The first thing I senses as I came to some time later were the screams. All around me were screams from people. I moved around inside the vehicle, running my hands first along the floor, then the seat, then the door, and finally finding the door handle. When the door wouldn't open I made my way to the other side and tried again, this time with more success. The door swung halfway ajar before hitting an obstruction. I carefully put one foot out and felt for the ground only to realize the car was tilted at an angle and this side was now elevated. My regret was immediate when I finally worked up the courage to swing both legs out and let myself fall to the ground, only to land on top of the body of another human being, already turning cool and hard. As I panicked and rolled away from the body, I could hear screams for help and whimpers of pain and I realized we had run over several people, some of whom must have passed away.

I made my way to the front of the vehicle and opened the driver side door. My driver, Frank was his name, had a large wound on the side of his head, blood caking his hair and soaking his clothes. It was immediately clear to me he was dead.

I stayed there, with the taxi, until my sight returned. It was only then I realized the noises of things breaking and the strong smell of burning plastics were not caused by other car crashes. Two blocks down from my location, a passenger jet had fallen to the street causing fires in two buildings. I was upwind form the inferno, and from my position I could see the damage, hear the cries for help, but still somehow see myself as not part of what was happening. That humanity I always imagined would kick in for me during an emergency situation, that urge to spring into action, to run into the fire and drag people out, was nowhere to be found. In its place was a cool and calculating journalist looking for a story and how to stay safe while reporting it.

I watched people burn, I watched people die, I watched people help and be helped, I saw pain and suffering and heartache and reunions and hope and miracles and the best and worst of humanity. And I saw myself, in the reflection of a store window, covered in blood not my own, streaming every second of my experience to the world, detached, absent, otherworldly, my only thought where to find the next great story.

Today, the only story I have left to tell is that of my own cowardice. I hope, someday, you will all forgive me.

Maiken and Kenneth made a desperate attempt at reaching the closest hospital by car. Her shoulder caused her extreme and persistent pain, and the wound on her head would not stop bleeding. They only got a few blocks before realizing driving was not an option, the road and sidewalks a melee of vehicles and bodies, and they got out on foot, Alfred on Kenneth's hip, Maiken leaning against his other shoulder for support.

As they made their way around vehicles, stepping over people injured or dead, Maiken started humming a song to keep Alfred from picking up on the stress that filled the air around them.

I see you are tired 
But I cannot walk all the steps for you. 
You must walk them yourself
But I will walk beside you.
I will walk beside you.

I see you are in pain
but I cannot cry all the tears for you. 
You must cry them yourself, 
but I will cry beside you. 
I will cry beside you.

It was a rough English translation Julia had made of a song she'd heard when she lived in Norway, a song written and performed by a minister who was also a popular recording artist. She loved the melody, and today of all days the lyrics, about how we can't carry the burden of others but we can join them in their time of need, seemed almost too fitting.

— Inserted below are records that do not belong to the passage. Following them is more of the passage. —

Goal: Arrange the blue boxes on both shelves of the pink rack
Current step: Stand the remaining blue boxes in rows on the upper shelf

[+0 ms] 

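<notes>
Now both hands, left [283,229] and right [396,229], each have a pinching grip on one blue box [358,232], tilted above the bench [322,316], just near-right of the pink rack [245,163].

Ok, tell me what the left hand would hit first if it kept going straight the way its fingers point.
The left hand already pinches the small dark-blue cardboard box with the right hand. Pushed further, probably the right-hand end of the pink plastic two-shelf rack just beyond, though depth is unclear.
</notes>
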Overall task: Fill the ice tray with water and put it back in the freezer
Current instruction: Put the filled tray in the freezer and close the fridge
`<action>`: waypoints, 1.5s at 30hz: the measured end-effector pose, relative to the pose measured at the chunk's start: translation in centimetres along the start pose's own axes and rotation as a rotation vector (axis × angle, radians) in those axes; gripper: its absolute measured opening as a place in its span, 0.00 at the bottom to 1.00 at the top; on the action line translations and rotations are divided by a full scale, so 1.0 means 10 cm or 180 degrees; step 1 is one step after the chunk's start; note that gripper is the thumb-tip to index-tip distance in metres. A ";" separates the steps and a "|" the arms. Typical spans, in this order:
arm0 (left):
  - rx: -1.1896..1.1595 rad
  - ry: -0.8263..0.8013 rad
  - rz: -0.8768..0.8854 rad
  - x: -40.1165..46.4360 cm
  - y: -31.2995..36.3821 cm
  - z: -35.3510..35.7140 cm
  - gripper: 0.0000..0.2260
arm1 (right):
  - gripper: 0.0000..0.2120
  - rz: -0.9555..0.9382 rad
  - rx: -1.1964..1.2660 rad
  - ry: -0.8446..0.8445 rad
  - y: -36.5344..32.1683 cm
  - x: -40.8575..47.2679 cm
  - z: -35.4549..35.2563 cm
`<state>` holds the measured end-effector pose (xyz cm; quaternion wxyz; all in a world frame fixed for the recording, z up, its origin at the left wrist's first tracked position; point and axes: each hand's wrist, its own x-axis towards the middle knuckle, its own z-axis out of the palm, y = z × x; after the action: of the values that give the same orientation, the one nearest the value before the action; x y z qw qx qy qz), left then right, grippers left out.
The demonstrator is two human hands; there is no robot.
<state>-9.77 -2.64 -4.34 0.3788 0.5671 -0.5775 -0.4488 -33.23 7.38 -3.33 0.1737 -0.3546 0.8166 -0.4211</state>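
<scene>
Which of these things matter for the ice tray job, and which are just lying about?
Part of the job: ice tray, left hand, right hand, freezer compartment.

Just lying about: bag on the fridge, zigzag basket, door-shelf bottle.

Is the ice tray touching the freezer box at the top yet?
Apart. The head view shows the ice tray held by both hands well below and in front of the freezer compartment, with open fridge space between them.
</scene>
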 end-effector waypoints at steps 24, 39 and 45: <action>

When they finally reached the hospital two hours after departing from their house, it was overrun with the injured and dying and their friends and relatives. Tents and bunks had been set up in the street outside the building, guarded by heavily armed Sentry, and it took another half an hour to find a triage station that would let them in.

"At least the Sentry are OK," Maiken muttered to Kenneth as they stepped through the line and into the organized chaos of the disaster emergency ward.